What you should do. Look through the records below for the line holding "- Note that". Write it out exactly, with each following line through the line holding "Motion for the".

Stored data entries
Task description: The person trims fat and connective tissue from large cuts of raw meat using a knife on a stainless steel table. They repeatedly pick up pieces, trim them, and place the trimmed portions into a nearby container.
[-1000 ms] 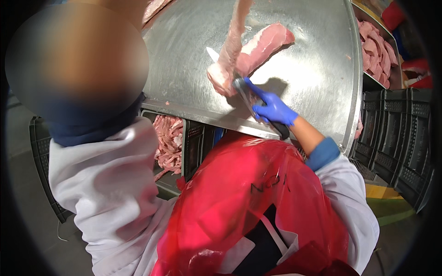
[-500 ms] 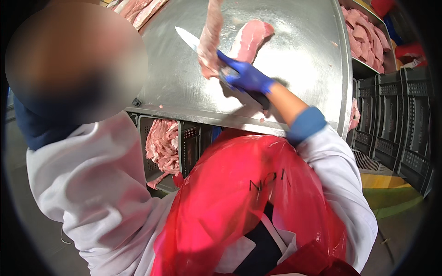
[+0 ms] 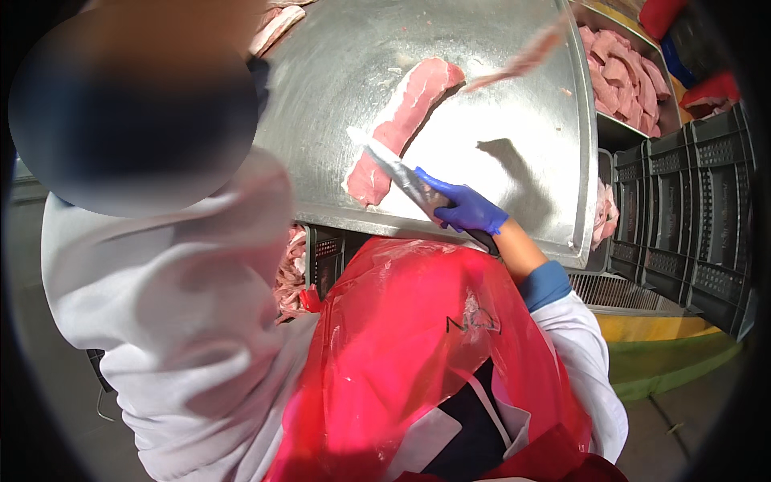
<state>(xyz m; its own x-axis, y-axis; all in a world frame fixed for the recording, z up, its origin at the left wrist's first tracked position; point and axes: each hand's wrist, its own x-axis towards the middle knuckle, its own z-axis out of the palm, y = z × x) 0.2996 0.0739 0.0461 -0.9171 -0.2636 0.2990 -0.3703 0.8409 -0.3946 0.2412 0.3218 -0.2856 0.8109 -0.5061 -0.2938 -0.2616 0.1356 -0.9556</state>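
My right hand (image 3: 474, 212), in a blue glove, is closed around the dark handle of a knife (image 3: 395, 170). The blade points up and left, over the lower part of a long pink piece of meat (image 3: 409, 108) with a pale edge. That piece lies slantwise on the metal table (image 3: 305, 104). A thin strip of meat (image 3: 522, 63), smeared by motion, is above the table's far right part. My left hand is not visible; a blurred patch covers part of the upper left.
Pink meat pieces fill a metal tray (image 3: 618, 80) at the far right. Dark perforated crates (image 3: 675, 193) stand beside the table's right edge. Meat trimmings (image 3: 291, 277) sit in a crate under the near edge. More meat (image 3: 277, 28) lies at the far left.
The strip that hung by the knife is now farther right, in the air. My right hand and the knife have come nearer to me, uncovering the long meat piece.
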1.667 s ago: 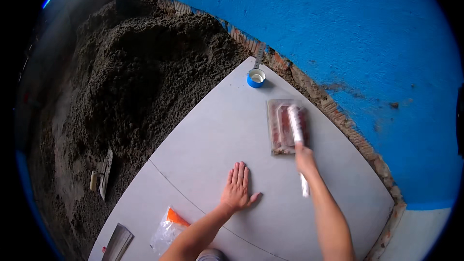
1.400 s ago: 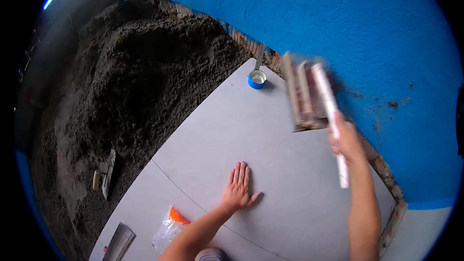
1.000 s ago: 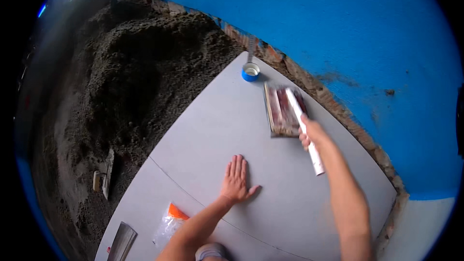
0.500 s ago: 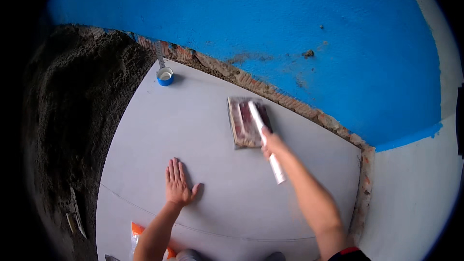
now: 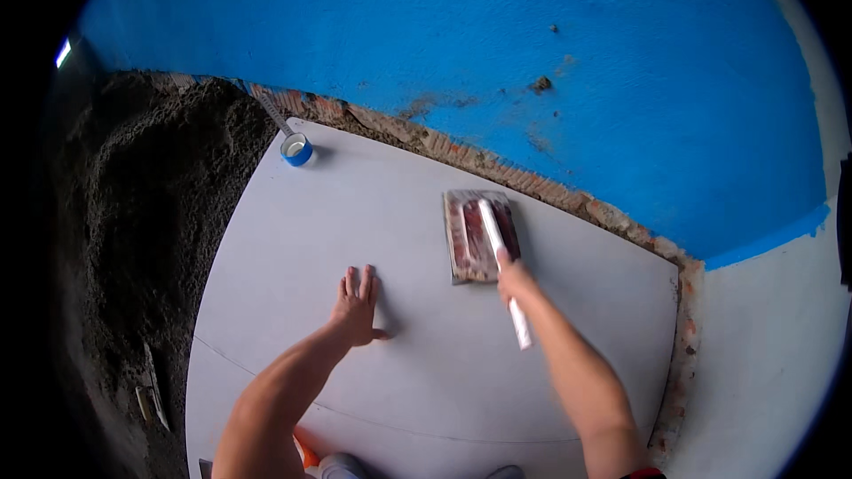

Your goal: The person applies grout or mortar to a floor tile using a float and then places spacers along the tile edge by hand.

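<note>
My left hand (image 5: 356,305) lies palm down on a large pale grey tile (image 5: 293,239), fingers apart and holding nothing. My right hand (image 5: 516,282) grips a white tube-like bar (image 5: 490,222) that runs over a rectangular flat tool (image 5: 472,235) with a stained, reddish top; the tool sits on the tile to the right of my left hand. Whether bar and tool are joined I cannot tell. A roll of blue tape (image 5: 296,151) with a white core stands near the tile's far corner, beside a perforated metal strip (image 5: 273,112).
A blue wall (image 5: 399,18) with a broken brick foot (image 5: 532,184) borders the tile. Dark wet mortar (image 5: 133,177) is heaped on the left, with a trowel (image 5: 151,395) in it. A pale wall section (image 5: 763,346) is at the right. An orange bag (image 5: 306,450) and shoes (image 5: 339,466) show below.
The flat tool and bar were lifted toward the wall, then came down on the tile. My left hand has shifted forward on the tile. The view has turned rightward.
</note>
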A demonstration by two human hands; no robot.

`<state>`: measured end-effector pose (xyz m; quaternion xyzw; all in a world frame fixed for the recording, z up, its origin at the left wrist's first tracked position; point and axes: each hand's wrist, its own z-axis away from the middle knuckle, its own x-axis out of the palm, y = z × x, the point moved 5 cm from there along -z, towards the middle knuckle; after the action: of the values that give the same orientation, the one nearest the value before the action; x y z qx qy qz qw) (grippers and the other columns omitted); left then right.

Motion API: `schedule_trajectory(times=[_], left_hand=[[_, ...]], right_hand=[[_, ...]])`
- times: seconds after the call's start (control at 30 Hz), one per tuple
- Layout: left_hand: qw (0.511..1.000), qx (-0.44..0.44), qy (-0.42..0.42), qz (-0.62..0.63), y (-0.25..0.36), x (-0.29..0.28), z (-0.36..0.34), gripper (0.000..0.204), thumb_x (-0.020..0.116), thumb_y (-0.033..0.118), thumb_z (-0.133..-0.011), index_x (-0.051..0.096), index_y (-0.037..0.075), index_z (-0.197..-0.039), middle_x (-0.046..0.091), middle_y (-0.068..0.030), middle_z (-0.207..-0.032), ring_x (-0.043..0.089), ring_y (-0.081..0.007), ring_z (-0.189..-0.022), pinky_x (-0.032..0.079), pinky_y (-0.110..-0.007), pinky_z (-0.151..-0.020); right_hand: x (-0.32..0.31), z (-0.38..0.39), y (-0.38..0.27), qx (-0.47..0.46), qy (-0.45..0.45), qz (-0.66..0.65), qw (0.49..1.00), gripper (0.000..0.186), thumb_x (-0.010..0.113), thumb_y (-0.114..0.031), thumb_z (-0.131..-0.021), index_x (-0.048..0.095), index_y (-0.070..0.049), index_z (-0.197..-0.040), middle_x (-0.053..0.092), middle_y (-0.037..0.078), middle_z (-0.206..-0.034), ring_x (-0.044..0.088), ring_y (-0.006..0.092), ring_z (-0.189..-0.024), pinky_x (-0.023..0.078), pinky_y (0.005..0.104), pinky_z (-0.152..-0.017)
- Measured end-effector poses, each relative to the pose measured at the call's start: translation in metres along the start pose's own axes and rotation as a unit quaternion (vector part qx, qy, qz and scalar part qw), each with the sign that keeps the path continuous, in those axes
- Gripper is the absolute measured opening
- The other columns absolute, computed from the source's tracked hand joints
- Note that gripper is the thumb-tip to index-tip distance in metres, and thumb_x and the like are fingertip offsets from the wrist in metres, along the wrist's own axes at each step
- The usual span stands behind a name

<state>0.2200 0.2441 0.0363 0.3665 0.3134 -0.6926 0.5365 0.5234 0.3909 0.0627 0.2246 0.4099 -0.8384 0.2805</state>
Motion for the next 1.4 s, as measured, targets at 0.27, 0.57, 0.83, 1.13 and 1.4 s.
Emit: schedule_trajectory(times=[0.27, 0.57, 0.83, 1.13, 1.4], left_hand=[[0.997, -0.039, -0.066, -0.007, -0.019, 0.011, 0.014, 0.123, 0.061, 0.071, -0.082, 0.003, -0.012, -0.152, -0.003, -0.0312, -0.16, 0.005, -0.0513, -0.147, 0.011, -0.055, -0.121], [0.997, -0.047, -0.042, 0.041, 0.041, -0.02, -0.031, 0.129, 0.068, 0.072, -0.076, 0.005, -0.012, -0.152, 0.002, -0.03, -0.16, 0.011, -0.0504, -0.147, 0.019, -0.053, -0.12], [0.997, -0.043, -0.038, 0.046, 0.034, -0.009, -0.031, 0.133, 0.073, 0.069, -0.073, 0.004, -0.016, -0.15, 0.002, -0.032, -0.159, 0.007, -0.047, -0.148, 0.015, -0.05, -0.122], [0.996, -0.061, -0.062, 0.034, 0.046, -0.028, -0.045, 0.129, 0.071, 0.065, -0.078, 0.001, -0.016, -0.15, 0.002, -0.0322, -0.16, 0.01, -0.0424, -0.15, 0.014, -0.045, -0.123], [0.995, -0.066, -0.07, 0.022, 0.041, -0.024, -0.041, 0.127, 0.07, 0.065, -0.079, 0.003, -0.017, -0.149, 0.002, -0.033, -0.159, 0.008, -0.0422, -0.15, 0.016, -0.046, -0.122]], right_hand=[[-0.137, 0.147, -0.066, -0.242, 0.089, -0.14, 0.956, 0.057, 0.041, -0.058, -0.101, 0.051, -0.006, -0.081, 0.042, -0.002, -0.056, 0.039, 0.0081, -0.044, 0.034, 0.0277, -0.043], [-0.103, 0.041, 0.018, 0.058, -0.053, -0.113, 0.99, 0.059, 0.043, -0.059, -0.1, 0.054, -0.004, -0.081, 0.049, 0.002, -0.058, 0.044, 0.0131, -0.041, 0.038, 0.0324, -0.041], [-0.192, 0.14, 0.044, -0.239, 0.244, -0.213, 0.915, 0.059, 0.041, -0.059, -0.101, 0.053, -0.003, -0.086, 0.044, 0.001, -0.057, 0.043, 0.01, -0.047, 0.037, 0.0286, -0.044], [-0.147, 0.062, 0.023, 0.016, -0.012, -0.14, 0.99, 0.06, 0.042, -0.058, -0.101, 0.055, -0.002, -0.083, 0.046, 0.001, -0.055, 0.044, 0.0139, -0.041, 0.038, 0.0306, -0.041], [-0.175, 0.12, 0.091, -0.184, 0.254, -0.096, 0.945, 0.062, 0.037, -0.057, -0.102, 0.059, 0.0, -0.093, 0.053, 0.007, -0.063, 0.056, 0.0182, -0.056, 0.047, 0.0321, -0.053]])
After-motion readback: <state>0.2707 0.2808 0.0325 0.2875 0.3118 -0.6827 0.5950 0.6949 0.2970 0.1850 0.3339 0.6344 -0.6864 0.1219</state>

Task response.
- Note that gripper is the thumb-tip to index-tip distance in metres, and thumb_x and the like are fingertip offsets from the wrist in metres, along the wrist's own axes at each step
- The usual span stands behind a name

<state>0.2200 0.2441 0.0363 0.3665 0.3134 -0.6926 0.5365 0.5234 0.3909 0.0627 0.2246 0.4099 -0.8384 0.2805</state>
Motion for the next 1.4 s, as measured, targets at 0.27, 0.57, 0.83, 1.13 and 1.4 s.

Now the answer is complete.